Bir arkadaşımız kur’an da Allahın izni olmadıkça kimse iman edemez diyor. Madem Allah izin vermiyor benim iman etmemde mümkün olamaz demiş. Bu durumda bende hiçbir şeyden sorumlu olamam şeklinde bir yaklaşımla, kur’anın bu sözünü kendince yorumlayıp, yanlışına delil aradığını ve ayetleri küçümser şekilde anlama yoluna gittiğini üzülerek gördüm. Gerçekten üzüldüm ve arkadaşımızın bu ayeti gündeme getirmesiyle, rabbimin bu sözüyle ne anlatmak istiyor, Rabbin yardımıyla onu anladığım kadarıyla kendisine anlattım, fakat bunu sizlerle de paylaşmak istiyorum ve sizleri de bu konuda düşünmeye davet ediyorum. Bu ve buna benzer hatalar bazen ne yazık ki kötü niyetle değil, iyi niyetle beşerin sözlerine delil arama çabalarıyla, ayetlerin anlamları saptırılmaktadır. Çünkü her insan kendi düşüncelerinden ve aklıyla iman edip etmediğinden sorumlu olacaktır.
Önce kur'an iman sözünden ne anlatmaya çalışıyor, iman edenler için neler hazırlanmış, ödülleri nedir bunu çok iyi bilirsek, gerçekten herkesin iman ettim demesiyle iman etmiş olmasının mümkün olmayacağını, zaten gerçek iman edenlerde, bu tür insanları aralarında görmek istemeyeceğini bilir.

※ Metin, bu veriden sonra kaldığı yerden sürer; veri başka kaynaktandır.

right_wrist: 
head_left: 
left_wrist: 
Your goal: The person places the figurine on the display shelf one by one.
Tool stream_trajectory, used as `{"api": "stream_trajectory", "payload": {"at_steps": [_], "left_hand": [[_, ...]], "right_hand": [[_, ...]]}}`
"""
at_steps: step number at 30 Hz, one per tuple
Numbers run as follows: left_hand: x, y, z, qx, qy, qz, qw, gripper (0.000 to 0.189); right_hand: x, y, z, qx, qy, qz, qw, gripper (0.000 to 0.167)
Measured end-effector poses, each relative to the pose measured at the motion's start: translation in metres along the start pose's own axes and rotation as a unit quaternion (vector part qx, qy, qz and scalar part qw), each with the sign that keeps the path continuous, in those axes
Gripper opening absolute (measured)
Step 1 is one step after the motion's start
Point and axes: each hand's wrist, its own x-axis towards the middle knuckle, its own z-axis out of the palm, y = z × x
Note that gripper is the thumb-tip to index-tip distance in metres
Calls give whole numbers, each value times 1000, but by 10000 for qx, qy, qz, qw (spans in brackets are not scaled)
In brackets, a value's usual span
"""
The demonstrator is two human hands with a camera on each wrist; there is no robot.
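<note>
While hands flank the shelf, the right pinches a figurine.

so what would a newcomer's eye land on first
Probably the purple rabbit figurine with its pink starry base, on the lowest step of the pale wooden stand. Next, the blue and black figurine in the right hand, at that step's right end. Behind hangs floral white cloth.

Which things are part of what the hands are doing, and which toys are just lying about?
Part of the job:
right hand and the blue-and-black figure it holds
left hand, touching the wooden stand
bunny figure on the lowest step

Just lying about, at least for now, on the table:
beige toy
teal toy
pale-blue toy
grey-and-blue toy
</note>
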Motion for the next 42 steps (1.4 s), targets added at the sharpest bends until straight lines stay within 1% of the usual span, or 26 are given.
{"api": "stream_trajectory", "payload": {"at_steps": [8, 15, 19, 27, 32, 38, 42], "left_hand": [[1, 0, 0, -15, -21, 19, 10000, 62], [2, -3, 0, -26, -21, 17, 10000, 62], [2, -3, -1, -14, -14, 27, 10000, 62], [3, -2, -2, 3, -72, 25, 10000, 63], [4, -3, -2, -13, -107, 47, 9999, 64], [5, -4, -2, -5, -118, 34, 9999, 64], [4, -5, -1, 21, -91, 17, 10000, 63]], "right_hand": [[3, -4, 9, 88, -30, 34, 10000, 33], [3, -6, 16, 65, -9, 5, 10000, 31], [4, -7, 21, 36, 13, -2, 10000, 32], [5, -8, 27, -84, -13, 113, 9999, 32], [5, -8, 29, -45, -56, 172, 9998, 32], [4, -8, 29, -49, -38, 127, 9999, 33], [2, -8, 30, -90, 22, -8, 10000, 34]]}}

İman etmek Allaha itaat etmek demektir. Onun buyruğuna girip, ona kayıtsız şartsız teslim olmaktır. İslam sözcüğünün de anlamı budur zaten. Onun istediği yolu takip edip, aklını kullanıp hurafelerden uzak yaşayan rehberini, kitabını yanından eksik etmeyip, ona her anında danışan, insan gibi yaşamaktır kısacası. Şimdide gelelim bahsettiğimiz Yunus suresi 100. ayete, önce yazalım daha sonra, Allahın izniyle anlamaya çalışalım.
Yunus 100: Allah'ın izni olmadıkça hiçbir benlik iman edemez. Allah, pisliği, aklını kullanmayanlar üzerine bırakır.

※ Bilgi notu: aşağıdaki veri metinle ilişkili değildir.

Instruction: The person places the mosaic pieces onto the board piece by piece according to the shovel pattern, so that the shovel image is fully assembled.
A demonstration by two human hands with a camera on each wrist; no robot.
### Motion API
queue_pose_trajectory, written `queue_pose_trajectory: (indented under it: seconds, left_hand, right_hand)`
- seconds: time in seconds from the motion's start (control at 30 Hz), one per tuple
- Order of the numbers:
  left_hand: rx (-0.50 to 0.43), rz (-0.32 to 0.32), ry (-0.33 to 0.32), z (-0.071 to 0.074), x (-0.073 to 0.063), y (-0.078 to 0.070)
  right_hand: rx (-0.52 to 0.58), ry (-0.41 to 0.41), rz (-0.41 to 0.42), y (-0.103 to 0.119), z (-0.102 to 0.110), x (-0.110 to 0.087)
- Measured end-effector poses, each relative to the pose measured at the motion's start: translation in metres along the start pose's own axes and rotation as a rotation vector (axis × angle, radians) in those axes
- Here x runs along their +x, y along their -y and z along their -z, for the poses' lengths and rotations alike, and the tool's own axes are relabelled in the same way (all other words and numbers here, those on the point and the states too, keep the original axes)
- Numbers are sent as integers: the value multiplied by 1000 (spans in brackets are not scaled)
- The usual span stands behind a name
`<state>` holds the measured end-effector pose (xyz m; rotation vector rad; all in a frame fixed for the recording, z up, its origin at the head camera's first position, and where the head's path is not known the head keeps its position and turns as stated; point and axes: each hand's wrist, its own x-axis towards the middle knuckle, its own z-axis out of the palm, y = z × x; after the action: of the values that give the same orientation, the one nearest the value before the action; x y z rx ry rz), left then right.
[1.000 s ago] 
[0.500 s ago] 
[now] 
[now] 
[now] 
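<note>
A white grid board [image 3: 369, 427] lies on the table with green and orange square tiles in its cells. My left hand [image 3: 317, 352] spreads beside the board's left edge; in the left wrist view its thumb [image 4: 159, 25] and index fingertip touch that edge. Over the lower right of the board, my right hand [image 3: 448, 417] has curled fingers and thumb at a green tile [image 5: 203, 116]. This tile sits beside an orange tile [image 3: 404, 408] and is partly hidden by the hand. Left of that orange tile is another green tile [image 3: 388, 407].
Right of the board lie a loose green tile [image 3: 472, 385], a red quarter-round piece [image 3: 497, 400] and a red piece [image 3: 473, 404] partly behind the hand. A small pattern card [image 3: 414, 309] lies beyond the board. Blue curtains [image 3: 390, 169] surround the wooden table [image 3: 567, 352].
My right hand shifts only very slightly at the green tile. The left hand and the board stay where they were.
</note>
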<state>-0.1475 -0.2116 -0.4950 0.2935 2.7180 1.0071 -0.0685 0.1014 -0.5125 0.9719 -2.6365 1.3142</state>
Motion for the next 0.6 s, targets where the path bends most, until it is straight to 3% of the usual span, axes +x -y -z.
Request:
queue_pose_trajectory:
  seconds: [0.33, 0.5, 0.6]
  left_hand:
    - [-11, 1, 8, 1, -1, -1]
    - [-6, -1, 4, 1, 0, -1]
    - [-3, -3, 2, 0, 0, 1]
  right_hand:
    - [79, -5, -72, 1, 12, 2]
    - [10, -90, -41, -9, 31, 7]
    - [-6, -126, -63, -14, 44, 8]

Yukarıdaki ayet biraz aklını kullanana inanılmaz bir ışık tutuyor, yeter ki doğru pencereden bakalım. Deniz manzarası ön camdan görünüyorsa, denizi seyretmek için inat edip arka pencereye bakarsanız, denizin güzelliklerini görebilir misiniz? Belki denizin dalgalarının sesini duyabilirsiniz, ama o ses size yeterli gelip, nefsinizi ve benliğinizi tatmin etmeyecektir. Her zaman kafanızda soru işaretleri kalacak ve şüpheli yaklaşacaksınız konuya. Daha açıkçası gerçeklerle yüzleşme imkânı bulamayacaksınız.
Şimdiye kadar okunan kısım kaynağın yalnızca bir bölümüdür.